Output the complete listing exactly, please, and keep the pictures out of it.

▽

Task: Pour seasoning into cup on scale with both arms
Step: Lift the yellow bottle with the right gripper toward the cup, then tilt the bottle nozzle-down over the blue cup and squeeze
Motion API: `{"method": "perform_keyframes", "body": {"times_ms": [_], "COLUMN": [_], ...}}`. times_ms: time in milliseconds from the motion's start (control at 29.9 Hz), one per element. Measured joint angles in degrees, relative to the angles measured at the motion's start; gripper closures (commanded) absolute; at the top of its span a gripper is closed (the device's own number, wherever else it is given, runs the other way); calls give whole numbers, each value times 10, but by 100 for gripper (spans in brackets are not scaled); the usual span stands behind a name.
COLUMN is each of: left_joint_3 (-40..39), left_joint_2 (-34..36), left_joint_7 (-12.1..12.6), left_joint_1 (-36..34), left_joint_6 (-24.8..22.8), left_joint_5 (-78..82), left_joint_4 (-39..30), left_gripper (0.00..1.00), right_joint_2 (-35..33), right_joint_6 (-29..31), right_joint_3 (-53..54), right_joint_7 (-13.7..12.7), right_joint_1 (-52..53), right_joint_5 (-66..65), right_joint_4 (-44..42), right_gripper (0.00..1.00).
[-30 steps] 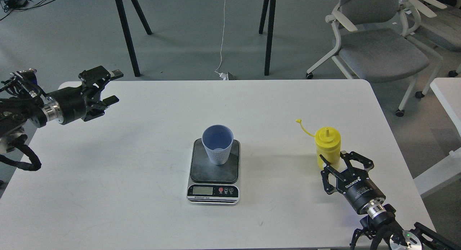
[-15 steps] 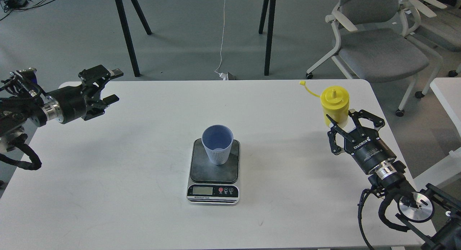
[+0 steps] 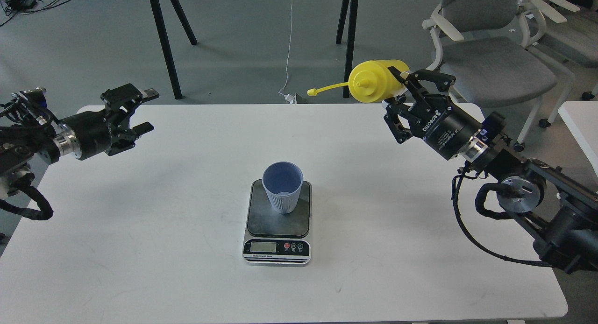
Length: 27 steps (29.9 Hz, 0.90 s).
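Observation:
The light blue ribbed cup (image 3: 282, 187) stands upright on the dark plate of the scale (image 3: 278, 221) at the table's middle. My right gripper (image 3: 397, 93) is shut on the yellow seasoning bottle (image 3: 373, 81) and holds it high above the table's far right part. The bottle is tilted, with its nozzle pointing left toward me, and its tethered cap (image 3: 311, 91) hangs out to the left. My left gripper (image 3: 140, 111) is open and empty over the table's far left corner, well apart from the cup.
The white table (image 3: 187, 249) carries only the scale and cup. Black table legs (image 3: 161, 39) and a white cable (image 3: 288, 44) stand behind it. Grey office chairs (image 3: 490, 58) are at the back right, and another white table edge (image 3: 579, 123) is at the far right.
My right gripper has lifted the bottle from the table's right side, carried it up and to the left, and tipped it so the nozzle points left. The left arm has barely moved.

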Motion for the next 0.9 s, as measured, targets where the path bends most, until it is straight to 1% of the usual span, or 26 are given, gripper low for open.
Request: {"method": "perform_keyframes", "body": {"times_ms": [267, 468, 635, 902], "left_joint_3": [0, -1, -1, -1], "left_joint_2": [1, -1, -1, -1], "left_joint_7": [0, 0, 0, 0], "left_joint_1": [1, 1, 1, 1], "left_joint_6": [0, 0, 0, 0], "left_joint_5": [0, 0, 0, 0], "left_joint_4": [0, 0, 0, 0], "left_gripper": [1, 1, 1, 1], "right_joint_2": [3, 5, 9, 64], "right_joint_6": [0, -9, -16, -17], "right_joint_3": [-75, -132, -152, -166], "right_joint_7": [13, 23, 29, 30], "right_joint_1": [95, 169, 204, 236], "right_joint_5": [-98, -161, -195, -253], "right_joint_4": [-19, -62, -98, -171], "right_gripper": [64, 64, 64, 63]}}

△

## Response box
Task: Pour seasoning into cup on scale with both arms
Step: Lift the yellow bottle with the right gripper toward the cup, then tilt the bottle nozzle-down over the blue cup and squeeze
Motion API: `{"method": "perform_keyframes", "body": {"times_ms": [_], "COLUMN": [_], ...}}`. times_ms: time in milliseconds from the motion's start (control at 29.9 Hz), one per element. Measured joint angles in degrees, relative to the angles measured at the motion's start; gripper closures (commanded) absolute; at the top of its span a gripper is closed (the device's own number, wherever else it is given, runs the other way); calls give whole numbers, each value times 10, but by 100 for gripper (spans in brackets are not scaled); the usual span stands behind a name.
COLUMN is each of: left_joint_3 (-40..39), left_joint_2 (-34..36), left_joint_7 (-12.1..12.6), left_joint_1 (-36..34), left_joint_6 (-24.8..22.8), left_joint_5 (-78..82), left_joint_4 (-39..30), left_gripper (0.00..1.00), right_joint_2 (-35..33), right_joint_6 (-29..31), right_joint_3 (-53..54), right_joint_7 (-13.7..12.7), right_joint_1 (-52..53), right_joint_5 (-66..65), right_joint_4 (-44..42), right_gripper (0.00..1.00).
[-30 steps] 
[-15 steps] 
[+0 steps] 
Length: 27 steps (29.9 Hz, 0.90 s).
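Observation:
The light blue ribbed cup (image 3: 282, 187) stands upright on the dark plate of the scale (image 3: 278, 221) at the table's middle. My right gripper (image 3: 397, 93) is shut on the yellow seasoning bottle (image 3: 373, 81) and holds it high above the table's far right part. The bottle is tilted, with its nozzle pointing left toward me, and its tethered cap (image 3: 311, 91) hangs out to the left. My left gripper (image 3: 140, 111) is open and empty over the table's far left corner, well apart from the cup.
The white table (image 3: 187, 249) carries only the scale and cup. Black table legs (image 3: 161, 39) and a white cable (image 3: 288, 44) stand behind it. Grey office chairs (image 3: 490, 58) are at the back right, and another white table edge (image 3: 579, 123) is at the far right.
My right gripper has lifted the bottle from the table's right side, carried it up and to the left, and tipped it so the nozzle points left. The left arm has barely moved.
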
Motion for the next 0.9 s, as measured, targets where the path bends most, until it is straight to 1% of the usual span, or 26 are given, gripper low for open.
Request: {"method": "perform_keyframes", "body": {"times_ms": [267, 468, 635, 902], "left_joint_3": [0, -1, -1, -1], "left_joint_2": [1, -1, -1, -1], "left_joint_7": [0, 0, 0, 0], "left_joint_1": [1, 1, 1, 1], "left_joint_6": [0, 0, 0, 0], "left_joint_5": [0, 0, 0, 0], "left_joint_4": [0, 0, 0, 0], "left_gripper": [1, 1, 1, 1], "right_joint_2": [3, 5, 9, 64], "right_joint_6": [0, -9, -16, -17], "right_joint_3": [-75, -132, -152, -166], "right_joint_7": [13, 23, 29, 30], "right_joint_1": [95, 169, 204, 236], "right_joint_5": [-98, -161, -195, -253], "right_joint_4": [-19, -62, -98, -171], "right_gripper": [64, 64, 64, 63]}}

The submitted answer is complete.